Work order |
Using the records below, write out only the lines from the line containing "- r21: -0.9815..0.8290" up to and including the line containing "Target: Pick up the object", exactly, with no pictures.

↓↓↓

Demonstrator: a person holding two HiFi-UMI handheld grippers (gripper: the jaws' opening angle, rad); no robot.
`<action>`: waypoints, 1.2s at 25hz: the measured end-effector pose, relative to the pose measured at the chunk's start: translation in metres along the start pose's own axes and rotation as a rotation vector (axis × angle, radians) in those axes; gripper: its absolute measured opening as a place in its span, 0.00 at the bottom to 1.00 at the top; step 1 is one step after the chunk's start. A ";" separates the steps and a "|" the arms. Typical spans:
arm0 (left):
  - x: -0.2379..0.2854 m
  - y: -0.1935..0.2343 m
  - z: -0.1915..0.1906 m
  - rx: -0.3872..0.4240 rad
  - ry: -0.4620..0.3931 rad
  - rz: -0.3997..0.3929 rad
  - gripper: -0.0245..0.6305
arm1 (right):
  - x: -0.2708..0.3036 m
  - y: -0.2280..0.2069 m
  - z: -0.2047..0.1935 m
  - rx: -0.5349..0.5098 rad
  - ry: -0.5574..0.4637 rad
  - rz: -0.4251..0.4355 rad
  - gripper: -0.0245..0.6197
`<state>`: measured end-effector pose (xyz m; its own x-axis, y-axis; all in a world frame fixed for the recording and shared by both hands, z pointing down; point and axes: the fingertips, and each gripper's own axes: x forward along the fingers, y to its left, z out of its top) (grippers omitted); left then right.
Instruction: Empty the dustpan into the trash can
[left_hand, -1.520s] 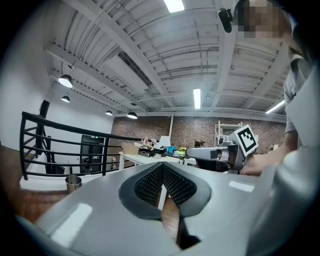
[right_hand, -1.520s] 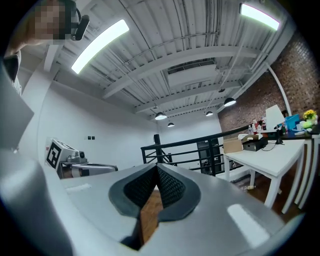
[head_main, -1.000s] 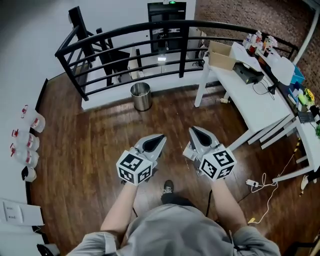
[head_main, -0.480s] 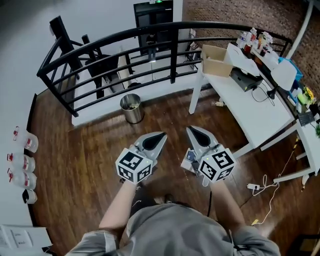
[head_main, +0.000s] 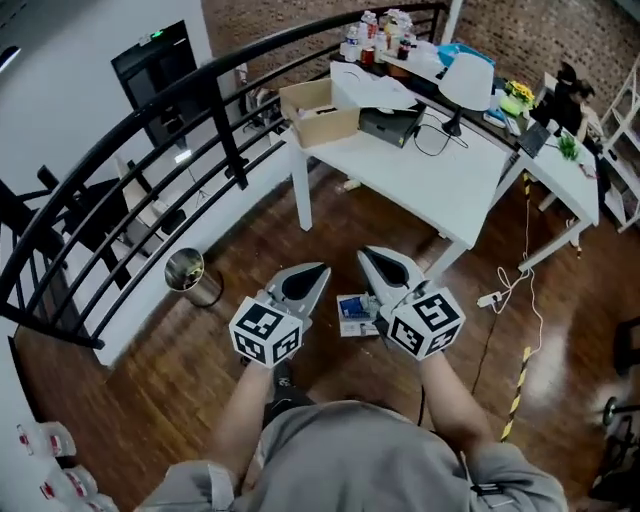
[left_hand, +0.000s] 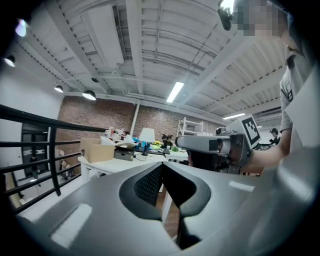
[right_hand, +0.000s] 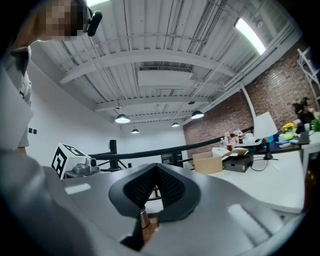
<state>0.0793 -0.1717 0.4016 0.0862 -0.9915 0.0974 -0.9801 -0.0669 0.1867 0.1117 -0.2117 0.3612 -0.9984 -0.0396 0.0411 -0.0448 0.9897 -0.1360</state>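
Both grippers are carried side by side at waist height and point roughly level ahead of the person. This reads as a carrying pose rather than work on anything, since neither is near a thing to grasp. The trash can (head_main: 192, 277) stands upright and open-topped on the wooden floor (head_main: 180, 370) beside the black railing (head_main: 150, 130), well apart to the left of the grippers, so it looks ready to receive a tip. No dustpan shows in any view, so I judge it must be found before any emptying. The white worktop (head_main: 440, 190) lies ahead. The left gripper (head_main: 318, 274) is clenched, its jaws meeting at the tips with nothing between them. The right gripper (head_main: 372, 258) is likewise clenched and empty.
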 end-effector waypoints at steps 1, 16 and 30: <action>0.010 0.001 -0.001 0.001 0.016 -0.049 0.05 | 0.000 -0.007 0.000 0.005 -0.003 -0.045 0.04; 0.092 -0.068 -0.073 0.033 0.273 -0.624 0.05 | -0.101 -0.034 -0.095 0.150 0.121 -0.643 0.04; 0.076 -0.082 -0.156 0.008 0.425 -0.673 0.05 | -0.144 -0.029 -0.232 0.356 0.273 -0.850 0.05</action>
<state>0.1942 -0.2239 0.5466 0.7194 -0.6104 0.3315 -0.6946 -0.6385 0.3315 0.2653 -0.2027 0.5888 -0.5862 -0.6467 0.4879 -0.8032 0.5429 -0.2453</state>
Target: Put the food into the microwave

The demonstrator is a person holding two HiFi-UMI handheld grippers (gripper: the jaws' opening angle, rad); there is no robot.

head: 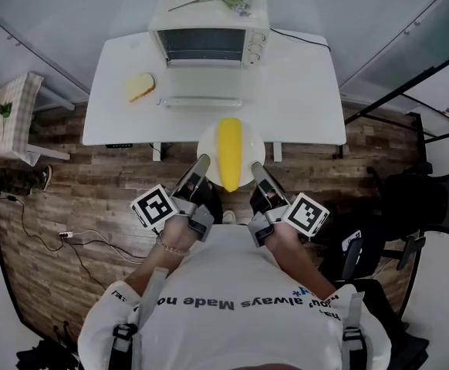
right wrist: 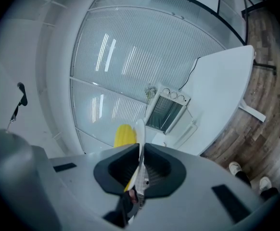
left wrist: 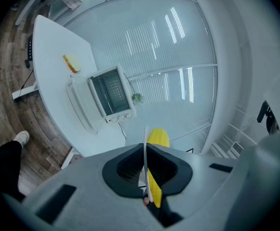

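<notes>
Yellow corn cob [head: 229,153] lies on round white plate [head: 207,146], held aloft near white table's [head: 302,91] front edge. Left gripper [head: 200,166] clamps plate's left rim, right gripper [head: 256,169] clamps right rim. White microwave oven [head: 209,33] sits on table, door dropped open.

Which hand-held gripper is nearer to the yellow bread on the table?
Left. The left hand-held gripper holds the left rim of the plate, toward the bread; the right hand-held gripper holds the opposite rim, farther away.

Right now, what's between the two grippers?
A white plate carrying corn, its rim gripped by left gripper and right gripper; clearest in head view.
</notes>
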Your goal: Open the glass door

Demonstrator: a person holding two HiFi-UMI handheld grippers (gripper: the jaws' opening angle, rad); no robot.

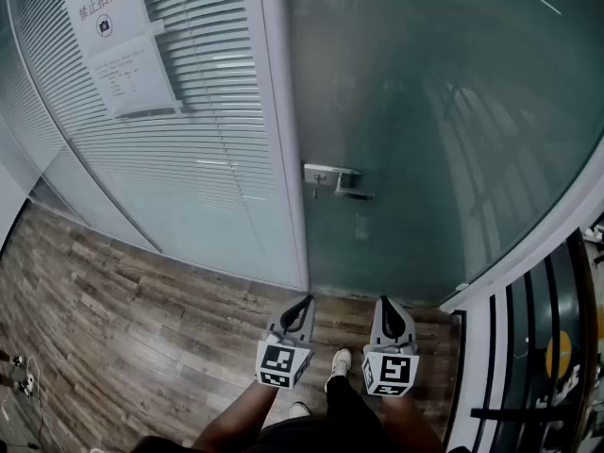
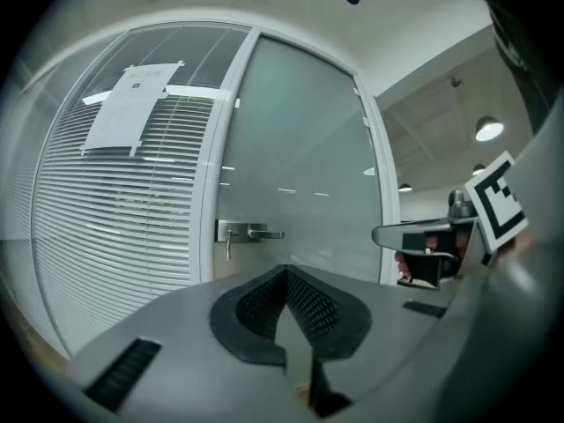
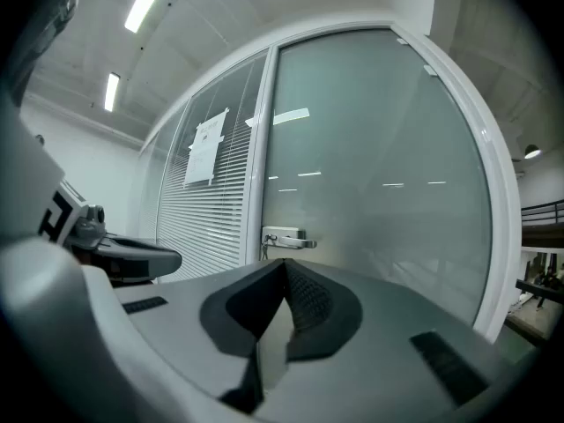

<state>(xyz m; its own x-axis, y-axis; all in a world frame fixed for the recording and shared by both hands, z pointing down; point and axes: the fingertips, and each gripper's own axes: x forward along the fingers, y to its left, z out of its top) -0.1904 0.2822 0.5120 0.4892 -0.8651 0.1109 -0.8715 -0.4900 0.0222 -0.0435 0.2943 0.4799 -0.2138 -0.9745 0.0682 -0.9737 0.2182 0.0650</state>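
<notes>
A frosted glass door stands shut ahead of me, in a white frame. Its metal lever handle sits at the door's left edge with a key hanging in the lock below it; the handle also shows in the left gripper view, and the handle in the right gripper view. My left gripper and right gripper hang side by side low in the head view, both shut and empty, well short of the handle. Their tips point level at the door.
A glass wall with white blinds runs left of the door and carries paper notices. Wood-plank floor lies below. A white-framed glass partition and black railing close in at the right. A person's shoes stand just behind the grippers.
</notes>
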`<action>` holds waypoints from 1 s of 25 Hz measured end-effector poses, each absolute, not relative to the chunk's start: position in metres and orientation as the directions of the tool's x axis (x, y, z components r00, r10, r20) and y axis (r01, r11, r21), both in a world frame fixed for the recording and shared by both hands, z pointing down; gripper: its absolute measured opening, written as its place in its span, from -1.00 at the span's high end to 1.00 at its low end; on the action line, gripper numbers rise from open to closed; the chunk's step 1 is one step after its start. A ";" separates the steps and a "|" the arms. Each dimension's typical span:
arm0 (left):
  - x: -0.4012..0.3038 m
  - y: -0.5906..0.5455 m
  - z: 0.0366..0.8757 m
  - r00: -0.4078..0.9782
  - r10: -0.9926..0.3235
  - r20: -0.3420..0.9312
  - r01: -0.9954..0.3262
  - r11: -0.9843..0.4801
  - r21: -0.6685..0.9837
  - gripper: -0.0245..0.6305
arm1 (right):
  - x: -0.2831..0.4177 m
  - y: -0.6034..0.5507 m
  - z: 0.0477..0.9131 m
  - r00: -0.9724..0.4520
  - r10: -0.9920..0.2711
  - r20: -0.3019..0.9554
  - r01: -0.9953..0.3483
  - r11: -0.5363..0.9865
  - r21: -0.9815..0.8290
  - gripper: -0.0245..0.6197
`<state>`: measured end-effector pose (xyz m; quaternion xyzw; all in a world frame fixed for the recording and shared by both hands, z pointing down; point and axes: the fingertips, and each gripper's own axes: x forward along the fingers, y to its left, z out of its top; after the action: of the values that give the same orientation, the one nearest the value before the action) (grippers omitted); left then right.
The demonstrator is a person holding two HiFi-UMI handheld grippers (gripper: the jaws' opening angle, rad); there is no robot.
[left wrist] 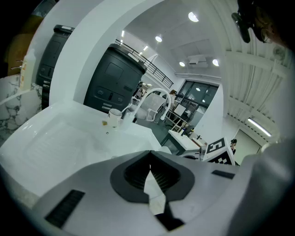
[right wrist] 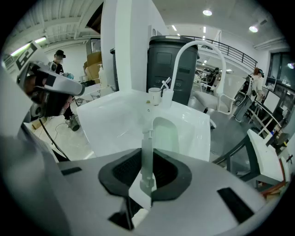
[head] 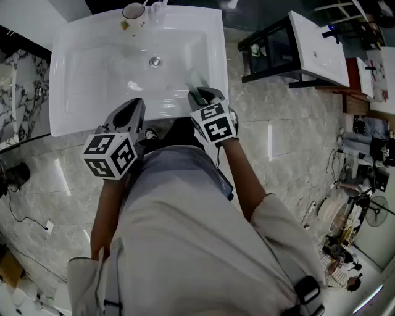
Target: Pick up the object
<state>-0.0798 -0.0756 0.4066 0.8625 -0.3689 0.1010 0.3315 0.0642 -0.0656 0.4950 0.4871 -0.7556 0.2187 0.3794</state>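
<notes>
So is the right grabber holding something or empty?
Holding. The right gripper is shut on the thin stem of a pale green tool that sticks out over the sink.

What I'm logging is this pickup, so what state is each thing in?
left gripper: shut, empty.
right gripper: shut on the pale green tool.
pale green tool: gripped by its stem, head out over the sink.
cup: upright at the sink's back edge.
faucet: no water seen running.
</notes>
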 end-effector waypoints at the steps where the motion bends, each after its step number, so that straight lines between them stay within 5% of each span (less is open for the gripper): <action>1: -0.081 -0.075 0.407 0.706 -0.571 0.419 -0.704 -0.506 0.498 0.93 | 0.064 -0.064 0.494 -0.236 -0.572 0.786 -0.902 0.430 0.042 0.71; 25: -0.099 -0.061 0.407 0.673 -0.604 0.427 -0.738 -0.507 0.445 0.93 | 0.052 -0.035 0.434 -0.317 -0.692 0.649 -0.931 0.357 -0.074 0.71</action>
<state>-0.0988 -0.0610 0.4074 0.8613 -0.3897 0.1085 0.3076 0.0517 -0.0348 0.4337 0.5204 -0.7796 0.2252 0.2658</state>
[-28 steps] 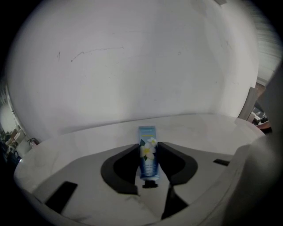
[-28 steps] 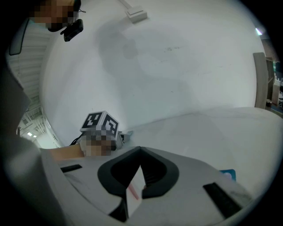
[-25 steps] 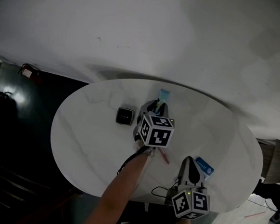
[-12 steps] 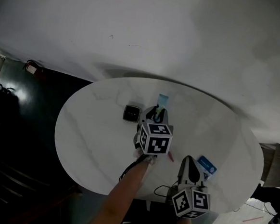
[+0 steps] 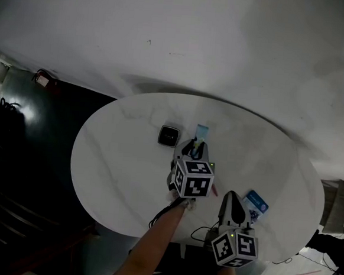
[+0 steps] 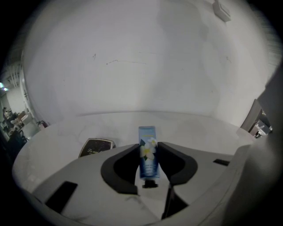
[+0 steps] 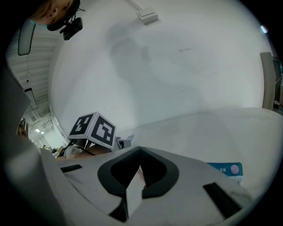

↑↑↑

Result of the task |
  - r21: -0.9815..0.8290
  - gripper: -0.0245..0.6197
`<state>`: measured end-effector pose (xyz m; quaternion xyzw; all in a world frame fixed for the recording and shared by both hands, z pointing down; point and axes: the fingertips, and each gripper's own axes: x forward along the fingers, y to its left, z out of its top; after the action: of the values that give the same orientation, the one nearest the value before the action) (grippers omitted); left then right.
The demonstrator is a person holding two HiFi-UMI handheld grippers (gripper: the jaws' opening angle, rad); there is no robot.
[left wrist] 
[right wrist] 
[head] 
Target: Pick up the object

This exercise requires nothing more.